This video has really good paho-mqtt starter code (for more info, see the paho-mqtt docs):

# MQTT Client Demo
# Continuously monitor two different MQTT topics for data.
# Check if the received data matches two predefined 'commands'.

import paho.mqtt.client as mqtt

# The callback for when the client receives a CONNACK response from the server
def on_connect(client, userdata, flags, rc):
    print("Connected with result code "+str(rc))
    # Subscribing in on_connect() - If we lose connection and 
    # reconnect, then subscriptions will be renewed.
    client.subscribe("CoreElectronics/test")
    client.subscribe("CoreElectronics/topic")

# The callback for when a PUBLISH message is received from the server/broker.
def on_message(client, userdata, msg):
    print(msg.topic+' '+str(msg.payload))
    if msg.payload == "Hello":
        print("Received 'Hello' message: Do something.")
        # Do something.
    elif msg.payload == "World!":
        print("Received "World!" message: Do something else.")
        # Do something else.
        
# Create an MQTT client and attach our callbacks
client = mqtt.Client()
client.on_connect = on_connect
client.on_message = on_message

# Connect Client to Broker
client.connect("test.mosquitto.org", 1883, 60)

# Process network traffic and dispatch callbacks.
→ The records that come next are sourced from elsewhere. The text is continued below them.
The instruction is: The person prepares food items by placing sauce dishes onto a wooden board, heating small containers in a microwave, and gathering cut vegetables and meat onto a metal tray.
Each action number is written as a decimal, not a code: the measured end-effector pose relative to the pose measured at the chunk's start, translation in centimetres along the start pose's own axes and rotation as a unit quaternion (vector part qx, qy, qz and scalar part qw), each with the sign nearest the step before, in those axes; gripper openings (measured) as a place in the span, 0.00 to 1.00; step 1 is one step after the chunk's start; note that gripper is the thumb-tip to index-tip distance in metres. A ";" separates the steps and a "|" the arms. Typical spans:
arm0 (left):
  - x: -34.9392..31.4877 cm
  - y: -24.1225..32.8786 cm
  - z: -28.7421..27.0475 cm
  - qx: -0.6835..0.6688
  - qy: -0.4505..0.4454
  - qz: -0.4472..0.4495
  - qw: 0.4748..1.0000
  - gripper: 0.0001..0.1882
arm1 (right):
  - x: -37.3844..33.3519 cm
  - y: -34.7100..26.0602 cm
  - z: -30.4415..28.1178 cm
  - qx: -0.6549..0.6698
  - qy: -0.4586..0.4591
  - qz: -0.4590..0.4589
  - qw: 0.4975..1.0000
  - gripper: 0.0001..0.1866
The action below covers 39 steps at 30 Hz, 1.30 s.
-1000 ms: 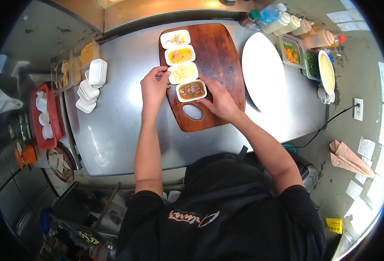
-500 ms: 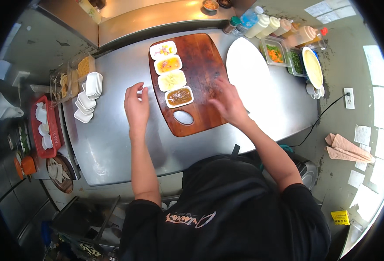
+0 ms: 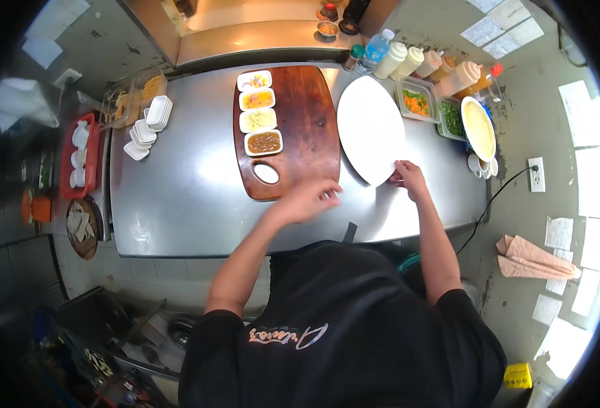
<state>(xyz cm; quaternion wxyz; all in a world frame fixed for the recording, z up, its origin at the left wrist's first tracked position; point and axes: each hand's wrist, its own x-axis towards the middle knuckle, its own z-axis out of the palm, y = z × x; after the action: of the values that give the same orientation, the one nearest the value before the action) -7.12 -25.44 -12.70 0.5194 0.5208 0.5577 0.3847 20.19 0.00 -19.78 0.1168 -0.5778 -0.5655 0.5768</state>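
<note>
My right hand (image 3: 411,179) pinches the near right rim of a long white oval plate (image 3: 371,129), which lies on the steel counter. Over the near right corner of a brown wooden board (image 3: 307,115) is my left hand (image 3: 310,200), empty, its fingers loosely bent and apart. Down the board's left side runs a row of small white dishes. The farthest holds chopped pink and yellow bits (image 3: 254,81), then come an orange sauce (image 3: 256,99), a pale yellow shredded food (image 3: 258,120) and a brown sauce (image 3: 264,142). An oval handle hole (image 3: 266,173) lies nearest me.
Stacked white dishes (image 3: 152,122) and clear food tubs (image 3: 131,98) stand at left, beside a red basket (image 3: 80,155). At right are squeeze bottles (image 3: 409,62), tubs of carrot (image 3: 417,102) and greens (image 3: 452,120), a yellow-topped oval dish (image 3: 477,129) and cups (image 3: 479,164).
My right hand has left the board and taken the oval plate's near rim. My left hand has moved right, from beside the board to its near right corner. The view has shifted slightly.
</note>
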 end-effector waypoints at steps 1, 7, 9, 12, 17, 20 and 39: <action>1.2 0.1 2.2 0.046 -0.024 0.015 0.999 0.18 | 0.8 0.3 0.0 0.000 -0.021 -0.022 1.000 0.15; 7.6 -2.1 10.7 0.155 0.001 -0.124 0.980 0.22 | 2.6 1.5 -1.6 0.015 -0.037 -0.063 0.997 0.15; 8.5 -3.3 11.7 0.179 0.035 -0.156 0.971 0.22 | 2.2 2.0 -2.7 0.013 -0.048 -0.061 0.997 0.14; 10.3 -4.3 13.0 0.225 0.157 -0.233 0.933 0.23 | 1.3 3.9 -6.5 0.015 -0.070 -0.057 0.996 0.14; 15.6 -5.2 18.3 0.113 0.157 -0.145 0.970 0.27 | -0.5 8.0 -16.9 0.018 -0.082 -0.034 0.996 0.14; 18.6 -2.0 23.2 -0.077 0.043 -0.207 0.974 0.27 | 0.1 11.9 -23.5 -0.058 0.026 -0.101 0.993 0.13; 12.8 11.8 15.5 0.264 0.364 0.184 0.874 0.28 | -12.6 -4.7 -2.8 0.394 -0.493 0.042 0.774 0.32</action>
<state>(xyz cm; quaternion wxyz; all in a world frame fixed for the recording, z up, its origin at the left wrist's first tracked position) 11.27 -12.73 -6.11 0.0433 0.5547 0.6825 0.4740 23.85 -6.90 -8.48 0.0148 -0.1406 -0.2443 0.9593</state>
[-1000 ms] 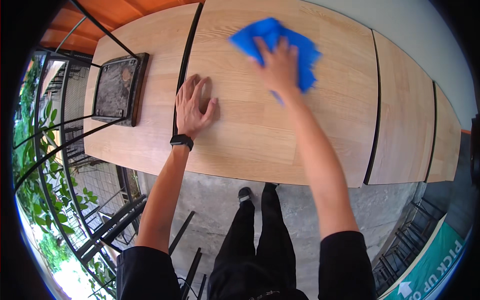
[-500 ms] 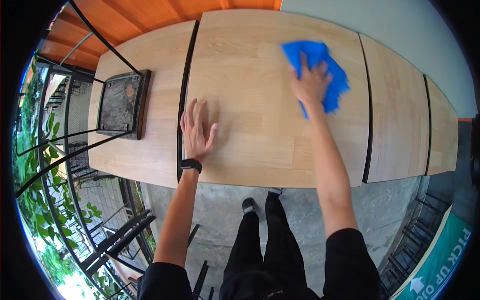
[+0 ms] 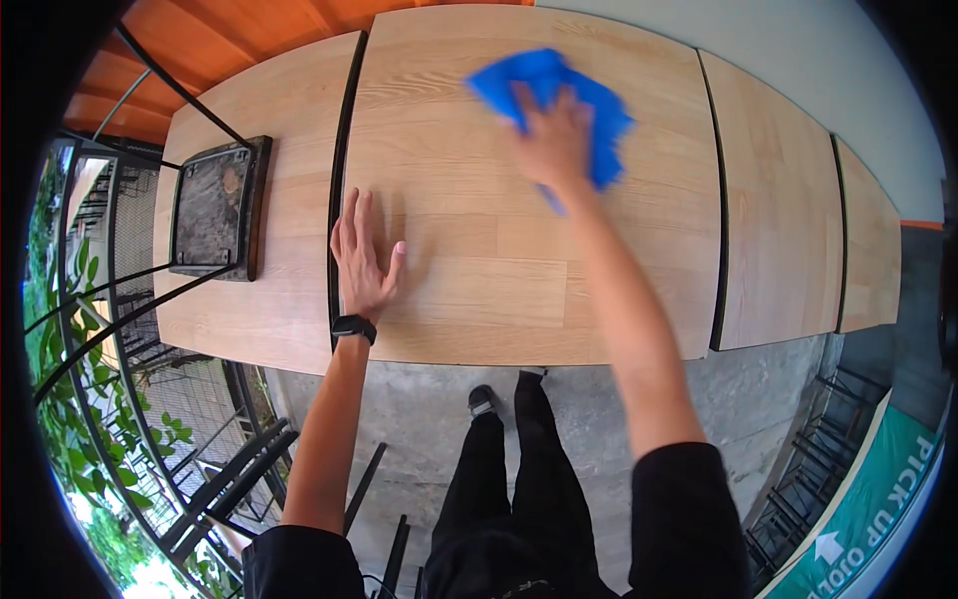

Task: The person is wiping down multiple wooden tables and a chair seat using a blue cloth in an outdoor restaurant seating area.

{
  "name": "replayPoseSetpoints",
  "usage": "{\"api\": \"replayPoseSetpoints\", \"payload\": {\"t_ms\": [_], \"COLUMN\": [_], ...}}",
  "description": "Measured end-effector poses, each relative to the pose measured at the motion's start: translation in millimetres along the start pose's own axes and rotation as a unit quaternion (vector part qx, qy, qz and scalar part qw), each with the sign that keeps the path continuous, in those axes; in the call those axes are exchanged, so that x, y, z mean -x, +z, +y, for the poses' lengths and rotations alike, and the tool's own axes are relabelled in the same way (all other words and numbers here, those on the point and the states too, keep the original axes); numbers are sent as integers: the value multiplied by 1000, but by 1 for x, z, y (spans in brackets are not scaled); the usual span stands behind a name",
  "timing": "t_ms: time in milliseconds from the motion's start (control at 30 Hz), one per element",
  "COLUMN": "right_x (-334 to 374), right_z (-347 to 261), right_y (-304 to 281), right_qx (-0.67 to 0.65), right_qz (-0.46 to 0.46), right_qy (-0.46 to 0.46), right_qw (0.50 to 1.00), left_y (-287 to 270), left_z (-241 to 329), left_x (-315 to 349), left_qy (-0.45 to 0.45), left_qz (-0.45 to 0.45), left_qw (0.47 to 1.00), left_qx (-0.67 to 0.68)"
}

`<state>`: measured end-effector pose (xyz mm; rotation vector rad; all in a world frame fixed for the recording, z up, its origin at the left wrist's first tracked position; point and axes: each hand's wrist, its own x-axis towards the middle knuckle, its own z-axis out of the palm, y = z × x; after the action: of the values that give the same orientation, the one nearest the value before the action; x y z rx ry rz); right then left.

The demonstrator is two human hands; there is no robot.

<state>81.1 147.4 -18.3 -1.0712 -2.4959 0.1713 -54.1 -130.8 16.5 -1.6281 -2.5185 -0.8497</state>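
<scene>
A blue cloth (image 3: 603, 105) lies bunched on the far middle of the light wooden table (image 3: 479, 290). My right hand (image 3: 555, 140) presses down on it with bent fingers, slightly blurred by motion, and the cloth spreads out past the hand on both sides. Closer to me, my left hand (image 3: 365, 262) rests on the tabletop near its left seam. Its fingers are stretched out and it holds nothing. A black watch (image 3: 354, 327) is on that wrist.
On the adjoining tabletop to the left sits an upturned stool (image 3: 215, 210), its thin black legs sticking up. More wooden tabletops (image 3: 773, 200) continue on the right. An orange wall (image 3: 239, 45) and a pale wall (image 3: 798, 60) stand behind. Concrete floor (image 3: 409, 419) lies under me.
My right hand has swept the blue cloth leftward and a little farther away across the tabletop. My left hand stays at about the same spot on the table; the whole view has shifted slightly.
</scene>
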Motion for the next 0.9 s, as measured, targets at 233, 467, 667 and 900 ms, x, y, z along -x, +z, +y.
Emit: {"api": "replayPoseSetpoints", "payload": {"t_ms": [233, 467, 667, 900], "right_x": [73, 49, 6, 25], "right_z": [187, 129, -48, -162], "right_y": [-59, -34, 25, 38], "right_qx": [125, 138, 52, -83], "right_qz": [-7, -15, 31, 14], "right_qy": [176, 254, 24, -163], "right_qw": [976, 957, 998, 983], "left_y": [12, 12, 11, 13], "left_z": [6, 11, 7, 4], "left_x": [-3, -4, -1, -2], "left_qy": [8, 5, -9, 4], "left_qz": [-11, -16, -8, 24], "left_qw": [1000, 1000, 1000, 999], "left_qx": [8, -9, 14, 24]}}
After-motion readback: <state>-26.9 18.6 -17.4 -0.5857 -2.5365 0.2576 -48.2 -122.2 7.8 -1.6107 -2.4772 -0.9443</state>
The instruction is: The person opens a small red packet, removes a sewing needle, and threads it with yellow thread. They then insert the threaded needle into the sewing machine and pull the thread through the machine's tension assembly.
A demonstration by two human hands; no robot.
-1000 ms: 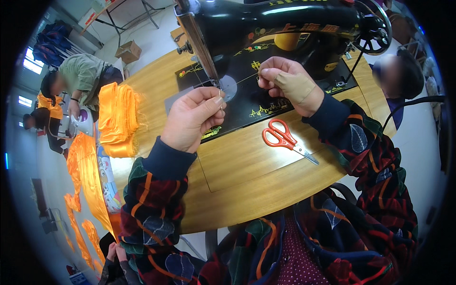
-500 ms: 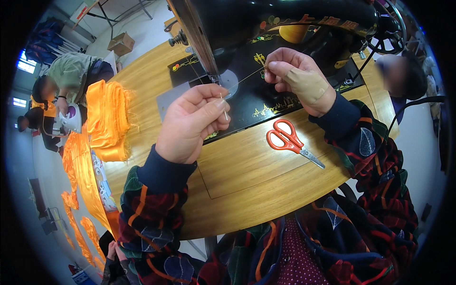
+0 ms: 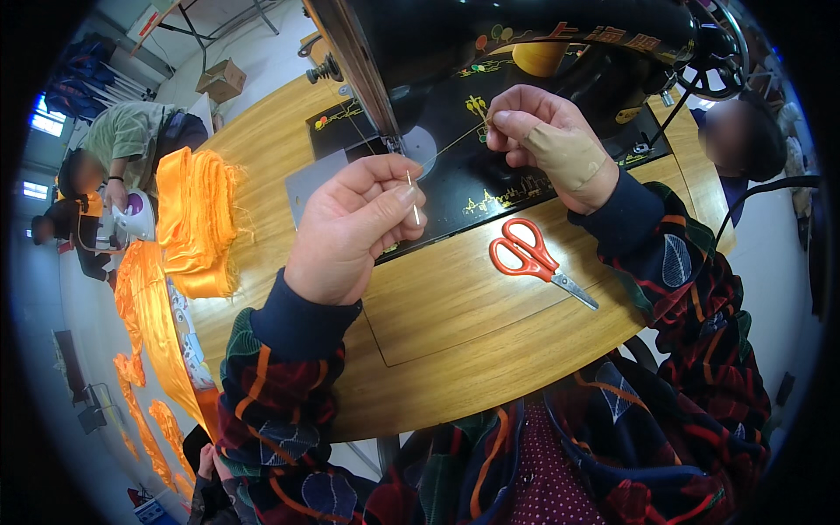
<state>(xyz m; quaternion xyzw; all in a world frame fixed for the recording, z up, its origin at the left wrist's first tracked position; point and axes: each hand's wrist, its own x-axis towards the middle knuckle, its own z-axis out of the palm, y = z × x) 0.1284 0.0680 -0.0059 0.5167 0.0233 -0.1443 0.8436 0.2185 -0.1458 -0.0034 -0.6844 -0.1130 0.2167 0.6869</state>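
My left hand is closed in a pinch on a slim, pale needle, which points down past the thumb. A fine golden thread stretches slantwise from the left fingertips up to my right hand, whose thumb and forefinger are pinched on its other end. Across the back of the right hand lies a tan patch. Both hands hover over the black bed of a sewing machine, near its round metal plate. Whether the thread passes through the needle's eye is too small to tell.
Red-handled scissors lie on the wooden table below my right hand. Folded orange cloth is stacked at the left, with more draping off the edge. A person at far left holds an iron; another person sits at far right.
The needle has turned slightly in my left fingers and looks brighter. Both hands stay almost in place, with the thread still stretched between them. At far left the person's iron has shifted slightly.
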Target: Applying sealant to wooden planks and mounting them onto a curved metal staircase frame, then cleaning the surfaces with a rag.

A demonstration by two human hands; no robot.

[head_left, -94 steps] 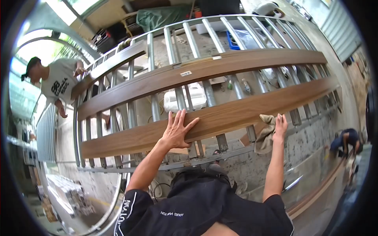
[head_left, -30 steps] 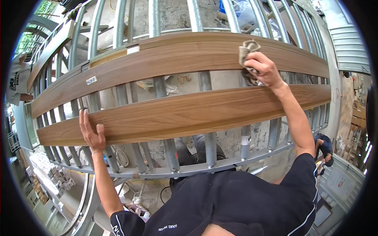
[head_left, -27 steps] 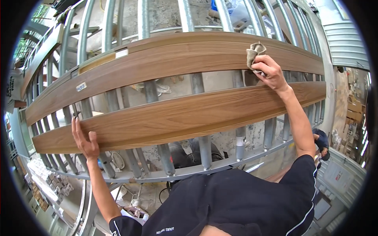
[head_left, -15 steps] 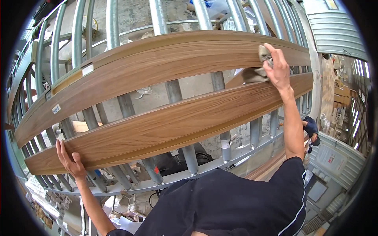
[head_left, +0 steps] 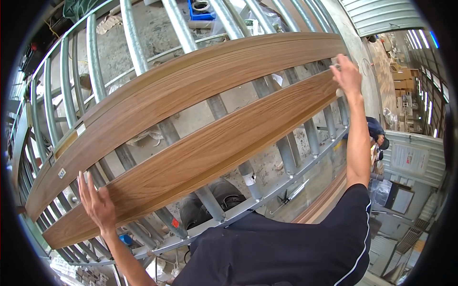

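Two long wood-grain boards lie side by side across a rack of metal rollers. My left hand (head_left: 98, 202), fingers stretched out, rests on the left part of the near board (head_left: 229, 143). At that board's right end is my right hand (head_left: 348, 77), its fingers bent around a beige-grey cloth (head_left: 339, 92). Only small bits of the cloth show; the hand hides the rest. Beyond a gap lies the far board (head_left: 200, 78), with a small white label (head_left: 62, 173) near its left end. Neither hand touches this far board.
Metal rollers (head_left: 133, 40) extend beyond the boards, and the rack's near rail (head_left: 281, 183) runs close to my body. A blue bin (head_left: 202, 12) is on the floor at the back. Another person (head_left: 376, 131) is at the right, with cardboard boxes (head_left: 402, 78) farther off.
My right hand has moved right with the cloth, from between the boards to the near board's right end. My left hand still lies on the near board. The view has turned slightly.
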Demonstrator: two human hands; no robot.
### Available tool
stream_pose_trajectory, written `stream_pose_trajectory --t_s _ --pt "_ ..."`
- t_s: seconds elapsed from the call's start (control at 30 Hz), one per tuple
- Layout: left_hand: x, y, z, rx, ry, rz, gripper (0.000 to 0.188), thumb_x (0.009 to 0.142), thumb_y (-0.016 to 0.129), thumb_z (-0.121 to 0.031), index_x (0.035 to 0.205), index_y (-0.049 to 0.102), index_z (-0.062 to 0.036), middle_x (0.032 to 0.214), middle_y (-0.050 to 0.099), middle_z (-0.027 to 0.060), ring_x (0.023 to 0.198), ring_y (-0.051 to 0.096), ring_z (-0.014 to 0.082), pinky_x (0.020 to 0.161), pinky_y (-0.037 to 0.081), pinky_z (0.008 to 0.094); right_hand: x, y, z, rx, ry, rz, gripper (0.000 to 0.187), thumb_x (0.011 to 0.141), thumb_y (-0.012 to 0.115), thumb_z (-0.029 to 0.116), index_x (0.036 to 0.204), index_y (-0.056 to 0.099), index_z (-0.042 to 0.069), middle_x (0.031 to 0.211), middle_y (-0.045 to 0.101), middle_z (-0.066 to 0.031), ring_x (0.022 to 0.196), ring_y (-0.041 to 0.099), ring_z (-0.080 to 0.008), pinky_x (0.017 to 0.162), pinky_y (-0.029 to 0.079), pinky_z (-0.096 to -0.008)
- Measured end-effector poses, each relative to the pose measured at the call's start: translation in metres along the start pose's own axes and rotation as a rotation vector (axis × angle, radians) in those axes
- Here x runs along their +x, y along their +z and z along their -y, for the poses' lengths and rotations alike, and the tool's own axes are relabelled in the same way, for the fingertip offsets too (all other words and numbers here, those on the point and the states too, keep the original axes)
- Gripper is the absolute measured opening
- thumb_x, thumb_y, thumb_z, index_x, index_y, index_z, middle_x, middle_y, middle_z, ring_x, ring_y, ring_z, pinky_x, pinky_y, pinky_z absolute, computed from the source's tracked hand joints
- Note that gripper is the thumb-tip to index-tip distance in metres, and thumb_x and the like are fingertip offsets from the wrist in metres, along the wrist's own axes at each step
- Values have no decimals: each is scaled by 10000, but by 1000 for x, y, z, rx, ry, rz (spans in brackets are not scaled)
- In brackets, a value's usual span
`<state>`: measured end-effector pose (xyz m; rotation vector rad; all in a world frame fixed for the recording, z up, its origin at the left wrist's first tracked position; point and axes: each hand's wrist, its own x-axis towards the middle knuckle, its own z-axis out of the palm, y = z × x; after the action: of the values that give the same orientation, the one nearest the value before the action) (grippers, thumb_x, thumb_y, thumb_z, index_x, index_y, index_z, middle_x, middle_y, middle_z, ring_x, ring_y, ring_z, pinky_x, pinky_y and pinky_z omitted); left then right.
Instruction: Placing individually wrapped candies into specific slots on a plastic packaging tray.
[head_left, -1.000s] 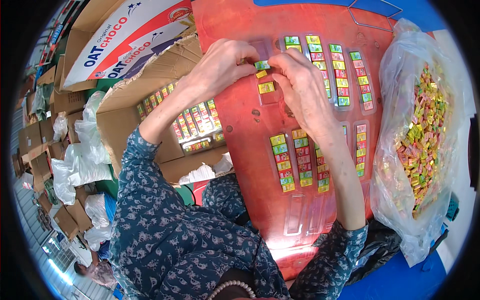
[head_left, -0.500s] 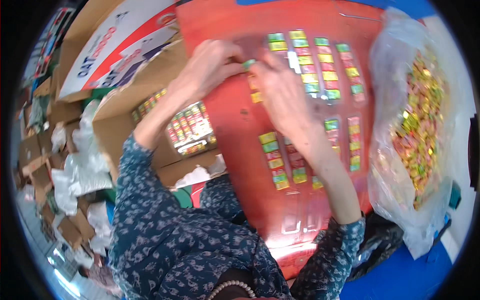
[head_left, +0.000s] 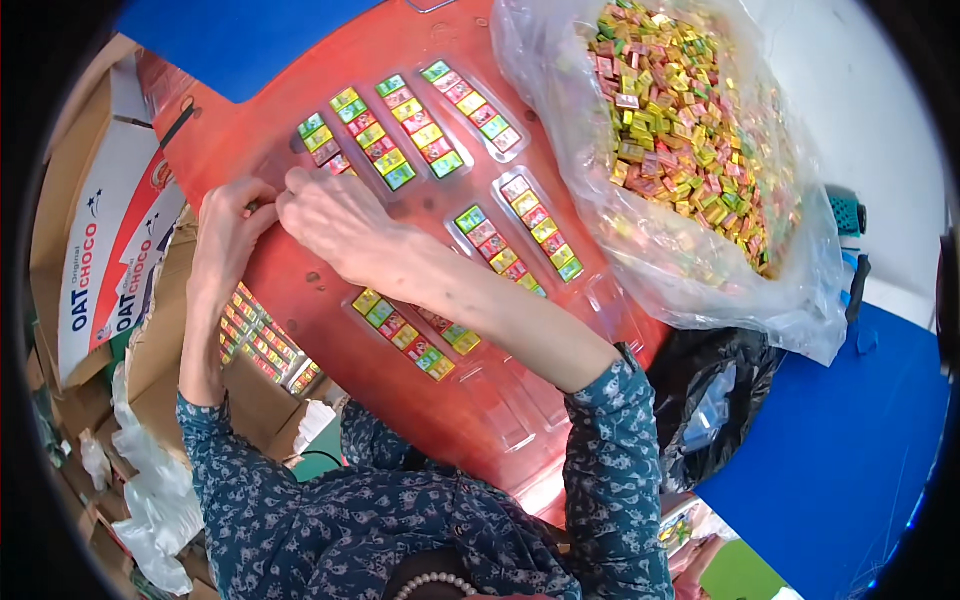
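Note:
My left hand [head_left: 230,235] is closed in a pinch at the left part of the red tabletop [head_left: 330,335]. A small piece seems to sit between its fingers, too small to name. Close against it is my right hand [head_left: 335,225], knuckles up, fingers bent together; what they hold, if anything, is hidden. Just beyond the right hand lies a clear plastic tray with a row of small wrapped candies [head_left: 318,140], partly covered by that hand. Other filled rows [head_left: 372,137] lie beside it, and a nearer row [head_left: 403,335] lies below my right forearm.
A clear bag [head_left: 800,250] of loose wrapped candies [head_left: 680,130] lies on the right. Unfilled clear tray slots [head_left: 495,405] are near the front edge. An open carton [head_left: 165,320] at left holds packed candy rows [head_left: 262,340]. A black bag [head_left: 720,385] sits right of my right sleeve.
The view has turned, so the table, bag and trays sit further left and tilted. My hands stay close together by the upper-left rows; the green piece seen between them earlier is no longer clear.

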<state>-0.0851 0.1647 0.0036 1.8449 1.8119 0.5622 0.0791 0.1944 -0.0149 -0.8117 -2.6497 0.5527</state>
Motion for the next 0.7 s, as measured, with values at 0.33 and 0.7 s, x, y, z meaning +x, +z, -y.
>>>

This will also handle
# reconnecting.  There are other loop*() functions made available; check
# the documentation @ https://github.com/eclipse/paho.mqtt.python
client.loop_forever()

FFMPEG’s FFSERVER

Maybe MQTT sends an alert that an intruder has been detected, or that a rare species of bird has been sighted! Is it good enough to simply know this happened, or would you be interested in some evidence? Fact is, sometimes you may want to want to stream video feeds to a server, despite video streaming being so resource intensive and MQTT not being able to handle it.

What do you do?

You can use the ffmpeg library to help, which has a server (called ffserver) that video frames can be sent to for further distribution.

To use ffserver you need a config file, which specifies settings such as ports and IP. The port that receives video frames listens to the system’s stdout buffer, which is how we will access it from Python:

import sys
...
sys.stdout.buffer.write(frame)
sys.stdout.flush()

To launch the ffserver:

sudo ffserver -f ./ffmpeg/server.conf

To have ffserver work harmoniuosly with your Python script, you must pipe your script’s output into it:

python app.py {appArgs} | ffmpeg {ffmpegArgs}

Some ffmpeg arguments related to our use of ffserver:

-f: format (we will use “rawvideo”)
-pixel_format (we will use “bgr24”)
-video_size (we will use “1280x720”)
-framerate (we will use “24”)
-v (we will set to “warning”)
-i (where is it coming from; if you are piping into ffmpeg, use “-“)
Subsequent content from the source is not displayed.